How control of kernel-selection is different in unit-test and normal use case?
Having use_mkldnn both as global and OP field, should MLDNN be chosen only when both are set to true, or only the global one?
I’m not sure if I will have an access to global fields in GetExpectedKernel method, I will check that later.

jacquesqiao · 2018-02-09T08:32:14Z

global flag

We will have a priority mechanism for kernel-selection, for example, if the default priority is

std::vector<std::tuple<platform::Place, LibraryType>> kKernelPriority = {
    std::make_tuple(platform::CUDAPlace(0), LibraryType::kCUDNN),
    std::make_tuple(platform::CUDAPlace(0), LibraryType::kPlain),
    std::make_tuple(platform::CPUPlace(), LibraryType::kMKLDNN),
    std::make_tuple(platform::CPUPlace(), LibraryType::kPlain),
}

and global use_mkldnn flag will give cudnn a higher priority, if user set it, the priority can be

std::vector<std::tuple<platform::Place, LibraryType>> kKernelPriority = {
    std::make_tuple(platform::CPUPlace(), LibraryType::kMKLDNN),
    std::make_tuple(platform::CUDAPlace(0), LibraryType::kCUDNN),
    std::make_tuple(platform::CUDAPlace(0), LibraryType::kPlain),
    std::make_tuple(platform::CPUPlace(), LibraryType::kMKLDNN),
    std::make_tuple(platform::CPUPlace(), LibraryType::kPlain),
}

then the kernel selection will choose mkldnn kernel first if there is one, if there is not one, it will fall back to find another kernel with lower priority.

flag in op

flag in op attribute is used to force kernel selection to find a kernel of a certain type, if it can not find one, the framework will throw an exception.

pzelazko-intel · 2018-02-13T11:21:08Z

I see that kKernelPriority table is not going to be used until all transformations are implemented: https://github.com/PaddlePaddle/Paddle/blob/develop/paddle/fluid/framework/operator.cc#L516

As kKernelPriority is not honored at the moment, I am not implementing use_mkldnn global flag, but only use_mkldnn flag on OP-level, by default set to True.

How does kKernelPriority and OP flag mechanisms will mix up? What if for example kKernelPriority has kPlain library higher, but GetExpectedKernelType returns library kMKLDNN?

Is use_gpu global flag used in fluid? I seems that it's unnecessary as we choose place on script level.

jacquesqiao · 2018-02-27T02:27:10Z

As kKernelPriority is not honored at the moment, I am not implementing use_mkldnn global flag, but only use_mkldnn flag on OP-level, by default set to True.

Ok

How does kKernelPriority and OP flag mechanisms will mix up? What if for example kKernelPriority has kPlain library higher, but GetExpectedKernelType returns library kMKLDNN?
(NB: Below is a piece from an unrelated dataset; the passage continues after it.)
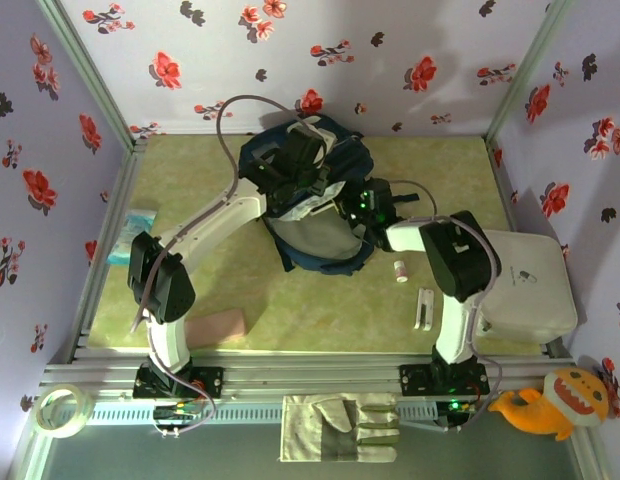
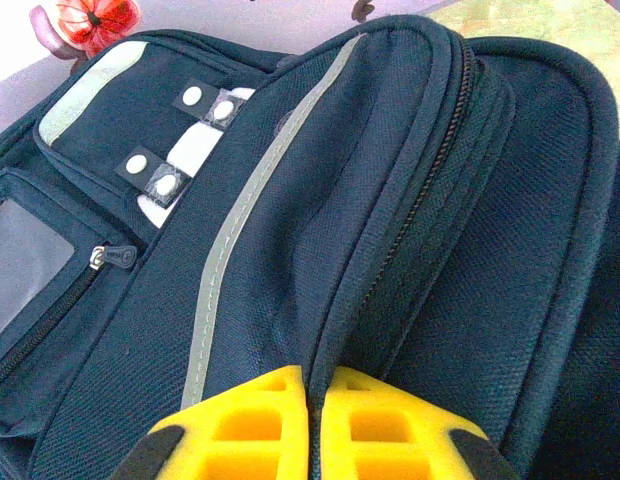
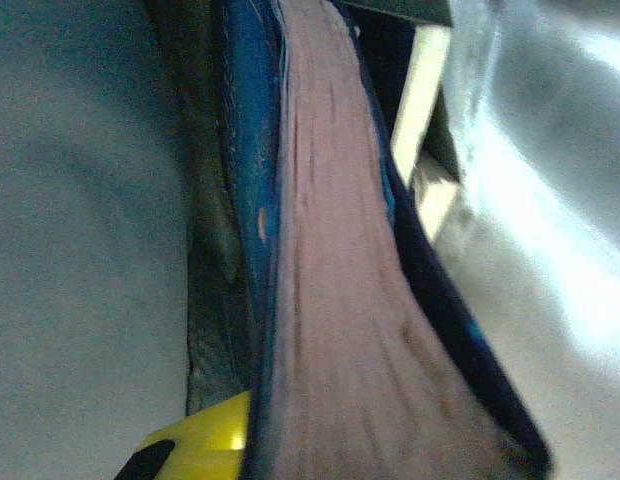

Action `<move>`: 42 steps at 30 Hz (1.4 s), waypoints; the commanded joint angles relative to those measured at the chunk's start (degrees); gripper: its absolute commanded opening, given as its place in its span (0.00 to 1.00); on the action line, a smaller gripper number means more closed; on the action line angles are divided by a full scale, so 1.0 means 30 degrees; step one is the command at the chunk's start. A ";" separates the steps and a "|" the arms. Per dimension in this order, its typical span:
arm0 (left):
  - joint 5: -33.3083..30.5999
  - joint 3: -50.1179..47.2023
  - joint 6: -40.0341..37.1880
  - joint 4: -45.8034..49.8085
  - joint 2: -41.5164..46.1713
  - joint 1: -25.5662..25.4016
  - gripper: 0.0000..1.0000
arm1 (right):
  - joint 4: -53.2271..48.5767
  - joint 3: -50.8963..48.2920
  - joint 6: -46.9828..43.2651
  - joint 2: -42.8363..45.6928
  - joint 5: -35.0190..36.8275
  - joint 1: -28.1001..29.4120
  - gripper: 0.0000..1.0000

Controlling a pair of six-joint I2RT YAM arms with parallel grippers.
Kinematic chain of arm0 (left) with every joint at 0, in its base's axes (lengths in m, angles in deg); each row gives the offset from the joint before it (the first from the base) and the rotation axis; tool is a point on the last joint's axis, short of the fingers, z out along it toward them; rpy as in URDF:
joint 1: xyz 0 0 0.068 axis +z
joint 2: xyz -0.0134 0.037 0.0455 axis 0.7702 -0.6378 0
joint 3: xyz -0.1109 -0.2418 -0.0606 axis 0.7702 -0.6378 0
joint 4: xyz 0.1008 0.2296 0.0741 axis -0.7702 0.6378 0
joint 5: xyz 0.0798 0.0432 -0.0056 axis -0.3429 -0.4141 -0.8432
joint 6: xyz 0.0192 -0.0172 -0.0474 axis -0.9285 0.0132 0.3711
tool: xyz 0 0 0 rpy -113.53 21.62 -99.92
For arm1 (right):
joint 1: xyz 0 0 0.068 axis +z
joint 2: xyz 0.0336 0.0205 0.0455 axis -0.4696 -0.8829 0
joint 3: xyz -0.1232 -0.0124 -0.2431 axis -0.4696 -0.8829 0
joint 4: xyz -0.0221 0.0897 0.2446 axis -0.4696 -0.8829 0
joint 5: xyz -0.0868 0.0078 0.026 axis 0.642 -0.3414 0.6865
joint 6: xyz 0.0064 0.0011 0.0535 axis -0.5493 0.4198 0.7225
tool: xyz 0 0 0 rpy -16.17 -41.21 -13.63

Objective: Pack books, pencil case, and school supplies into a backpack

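The dark navy backpack (image 1: 315, 225) lies at the middle back of the table, its mouth toward the arms. Its white stripe (image 2: 230, 240) runs up the fabric in the left wrist view. My left gripper (image 2: 312, 385) is shut on a fold of the backpack's fabric beside the zipper, up at the bag's top (image 1: 293, 168). My right gripper (image 1: 367, 205) is at the bag's right side, shut on a book (image 3: 330, 300) with a blue cover and pale page edges, pushed in between the grey lining (image 3: 80, 250). The pink pencil case (image 1: 216, 327) lies near the left arm's base. A white bar (image 1: 424, 308) and a small tube (image 1: 401, 271) lie by the right arm.
A pale blue packet (image 1: 133, 233) rests by the left wall. A white box (image 1: 528, 282) fills the right side. Off the table's front lie a tape roll (image 1: 62, 411), work gloves (image 1: 340, 428) and an orange plush toy (image 1: 552, 400). Flowered walls close three sides.
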State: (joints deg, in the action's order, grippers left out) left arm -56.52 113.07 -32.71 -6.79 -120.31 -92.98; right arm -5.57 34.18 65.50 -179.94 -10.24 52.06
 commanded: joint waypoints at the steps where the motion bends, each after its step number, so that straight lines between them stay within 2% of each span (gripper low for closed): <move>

kKernelPriority will be a fallback mechanism, the framework will firstly check op flag, if it can not deside then it will use priority to choose a proper kernel.

Is use_gpu global flag used in fluid? I seems that it's unnecessary as we choose place on script level.

use_gpu is not used in current fluid, in fact currently the place is created and passed to executor at Python side by the user, but this will change in the future.

luotao1 · 2018-02-27T02:59:56Z

but only use_mkldnn flag on OP-level, by default set to True.

We'd better not set the default value to True now. We should align the accuracy of mkldnn op on PaddlePaddle books Fluid (see https://github.com/dzhwinter/benchmark) at first.

pzelazko-intel · 2018-02-28T12:14:10Z

@luotao1 To align the accuracy of mkldnn op, should we run scripts from https://github.com/dzhwinter/benchmark/tree/master/fluid and check if accuracy does not decrease for MKLDNN kernels? I don't also see any actual results there... Is someone resposible for running benchamarks or developers run them?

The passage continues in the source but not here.